There are many different health insurance types and variants, and choosing the right one can sometimes be a matter of great difficulty for a few reasons. The most common reason is the price as many individuals do not want to spend large amounts of money on a service that they may never use or even come to rely on. That said, catastrophic health insurance is becoming a popular option in the event the individual applies qualifies for a hardship extension. Let’s talk a bit about what catastrophic insurance is and what the benefits are going to be should you decide to carry it.

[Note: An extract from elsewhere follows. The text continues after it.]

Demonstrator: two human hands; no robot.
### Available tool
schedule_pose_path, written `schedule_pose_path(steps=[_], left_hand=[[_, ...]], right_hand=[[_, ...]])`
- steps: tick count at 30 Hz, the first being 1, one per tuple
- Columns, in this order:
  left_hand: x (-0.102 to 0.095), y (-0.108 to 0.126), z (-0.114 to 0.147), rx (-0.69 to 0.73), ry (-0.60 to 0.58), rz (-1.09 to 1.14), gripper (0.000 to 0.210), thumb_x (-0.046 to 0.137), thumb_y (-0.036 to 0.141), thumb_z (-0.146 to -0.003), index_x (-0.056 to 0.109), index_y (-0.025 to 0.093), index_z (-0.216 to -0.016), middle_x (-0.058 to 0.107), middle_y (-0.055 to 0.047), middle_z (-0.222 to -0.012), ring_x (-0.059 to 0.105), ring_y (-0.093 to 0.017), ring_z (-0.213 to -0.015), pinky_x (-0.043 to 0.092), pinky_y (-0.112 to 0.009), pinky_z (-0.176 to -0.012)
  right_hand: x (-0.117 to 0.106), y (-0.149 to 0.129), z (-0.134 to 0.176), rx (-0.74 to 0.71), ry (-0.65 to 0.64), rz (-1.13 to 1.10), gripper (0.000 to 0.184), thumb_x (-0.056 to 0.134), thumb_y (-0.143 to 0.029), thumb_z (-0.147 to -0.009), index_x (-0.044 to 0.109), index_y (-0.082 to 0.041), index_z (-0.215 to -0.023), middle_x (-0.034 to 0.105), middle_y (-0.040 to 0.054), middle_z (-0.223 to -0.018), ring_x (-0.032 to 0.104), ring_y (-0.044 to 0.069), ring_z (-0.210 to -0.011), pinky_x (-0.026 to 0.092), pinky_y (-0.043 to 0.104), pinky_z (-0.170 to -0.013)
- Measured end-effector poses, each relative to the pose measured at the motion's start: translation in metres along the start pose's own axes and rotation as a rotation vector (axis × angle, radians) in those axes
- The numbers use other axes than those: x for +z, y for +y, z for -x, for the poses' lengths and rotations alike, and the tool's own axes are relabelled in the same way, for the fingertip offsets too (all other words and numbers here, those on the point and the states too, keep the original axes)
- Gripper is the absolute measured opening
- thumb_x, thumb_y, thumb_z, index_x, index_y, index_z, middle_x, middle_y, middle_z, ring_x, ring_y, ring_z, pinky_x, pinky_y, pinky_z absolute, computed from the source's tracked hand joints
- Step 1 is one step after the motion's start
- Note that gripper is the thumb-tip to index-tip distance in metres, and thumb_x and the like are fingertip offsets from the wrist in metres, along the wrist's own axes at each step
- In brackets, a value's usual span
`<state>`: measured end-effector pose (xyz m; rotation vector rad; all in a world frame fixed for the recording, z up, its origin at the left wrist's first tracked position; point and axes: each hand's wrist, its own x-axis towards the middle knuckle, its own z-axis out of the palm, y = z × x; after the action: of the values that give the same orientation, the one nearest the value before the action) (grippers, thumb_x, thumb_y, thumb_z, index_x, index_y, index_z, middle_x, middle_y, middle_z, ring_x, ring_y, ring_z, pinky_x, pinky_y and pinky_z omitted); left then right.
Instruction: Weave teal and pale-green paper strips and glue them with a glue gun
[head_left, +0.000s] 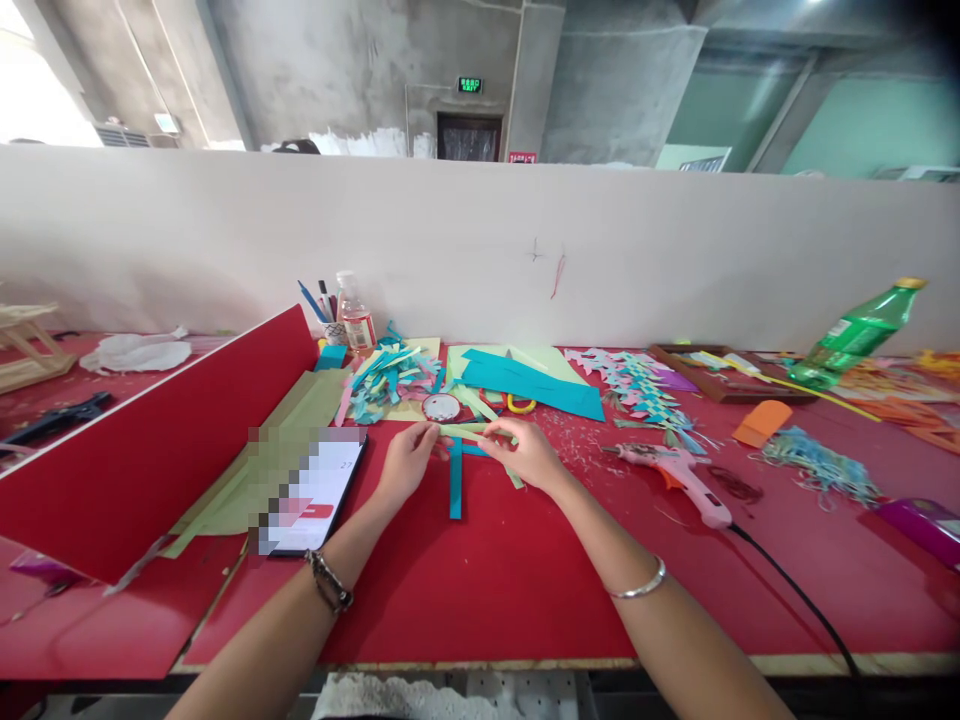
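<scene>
Between my two hands a pale green paper strip is stretched sideways, just above the red table. My left hand pinches its left end with thumb and fingers. On the other side my right hand grips the strip, and a tail of green paper hangs below the fingers. Under the strip lies a blue paper strip, pointing toward me, with another blue piece crossing near its top. Behind my hands sit a small round dish and a yellow curved handle.
A heap of cut strips and a blue paper sheet lie behind. Left are a phone and a red board. Right are braided strips, a pink glue gun with its cord, and a tilted green bottle.
</scene>
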<state>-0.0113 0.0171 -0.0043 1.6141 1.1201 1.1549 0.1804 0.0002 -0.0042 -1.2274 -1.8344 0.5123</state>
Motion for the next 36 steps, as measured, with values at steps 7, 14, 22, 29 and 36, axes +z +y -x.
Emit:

Understanding Catastrophic Insurance
This is a high deductible healthcare plan that is available for those under the age of thirty so long as they apply for the hardship exemption. What does it cover? What can you expect from it? To put it as simply as possible, a catastrophic plan will protect the individual policyholder in the event of a worst-case scenario. A good example of a worst case scenario would be a medical emergency that costs thousands of dollars. Your monthly premium will definitely be lower with a catastrophic plan, but you will need to pay for all health care costs yourself until you’ve reached the annual deductible. In other words, the plan will not kick in unless you encounter the worst case scenario.
An Overview of your Benefits
The benefits for catastrophic insurance are lower than a regular plan but they are still pretty substantial. Under the Affordable Care Act, a catastrophic plan covers many of the same preventative services that you would find in any other plan including:
- Emergency Services
- Prescription Drugs
The high deductible requirement is not something that is going to apply to every single scenario. In a catastrophic health plan you will still have coverage for the following benefits, even if the yearly deductible has not been met yet:
- 3 Primary Visits Per Year
- Free Preventative Services
While these are free, you will still pay full price for any other health care services that you use until you manage to meet the deductible. Under the catastrophic insurance plan, other expenses like copayments and coinsurance are going to be higher. The saving grace here is that the monthly premium is going to be far lower than with other major medical plans. In other words, yes, you’ll save money, but you will pay in coverage over time.
Differences from Short Term Plans
Any catastrophic health coverage that you hold will differ significantly from an accident, short-term, or critical illness plans. The three that we just mentioned are plans that are limited to very specific situations. Take critical illness plans as an example: these will ensure the policyholder against very specific illnesses, but not much else. A short-term plan is something that will provide temporary coverage when the individual in question cannot enroll in a major medical health plan. This typically happens when the enrollment period is closed to ensure that there is no coverage gap.
Catastrophic plans are able to cover the exact same health service as major medical plans so long as you have managed to meet the yearly deductible, which definitely sets them apart from the other inexpensive options out there.
How to Enroll in a Catastrophic Plan
Not everyone has the ability or the right to enroll in a catastrophic plan. In fact, you will need to be under the age of thirty, or you will need to qualify for a hardship extension. A hardship extension proves that you are in a situation that keeps you from being able to afford proper coverage.
You will need to qualify for a hardship extension which is defined as a situation in which are unable to afford basic health coverage. These two situations are the most common:
- You were Homeless In the Last Three Years
- You were Ineligible for Medicaid Due to Your State Not Expanding the Medicaid Program
There are other good examples of hardship extension circumstances and you will need to inquire with your specific state to find out. If you think that you might qualify for an exemption due to hardship, then it will up to you to apply for coverage through the Marketplace. If you do qualify then you will be sent a notice confirming such, and you will be redirected to the available catastrophic plans. As per always, you will still have the ability to apply for a major medical plan if you so desire.
How to Tell if a Catastrophic Plan is Right for You
Is a catastrophic plan going to be the right choice for you? Something to keep in mind is that if you do qualify for a lower cost plan due to income you will not be able to apply savings toward a catastrophic plan, so think carefully before you purchase. Finally, consider the following, as these might be signs that you need a catastrophic health insurance plan:
- You want Lower Premiums
- You Cannot Afford More Expensive Coverage
- You are Healthy and Do not See the Doctor Options
- High Costs out of Pocket Do Not Bother You
- You Wish to be Prepared for the Worst Case Scenario
- You Don’t Qualify for your State’s Medicaid Program
You may also find that you do not qualify for a subsidy based on your income, or, if you do, you could forego it. Something to remember is that you cannot get premium credits or even out of pocket subsidies if you are working with a catastrophic plan!
Each and every situation is going to be different and you’ll need to take a look at all of your options. Look at your needs, look at your budget, and most importantly, look over the available plans.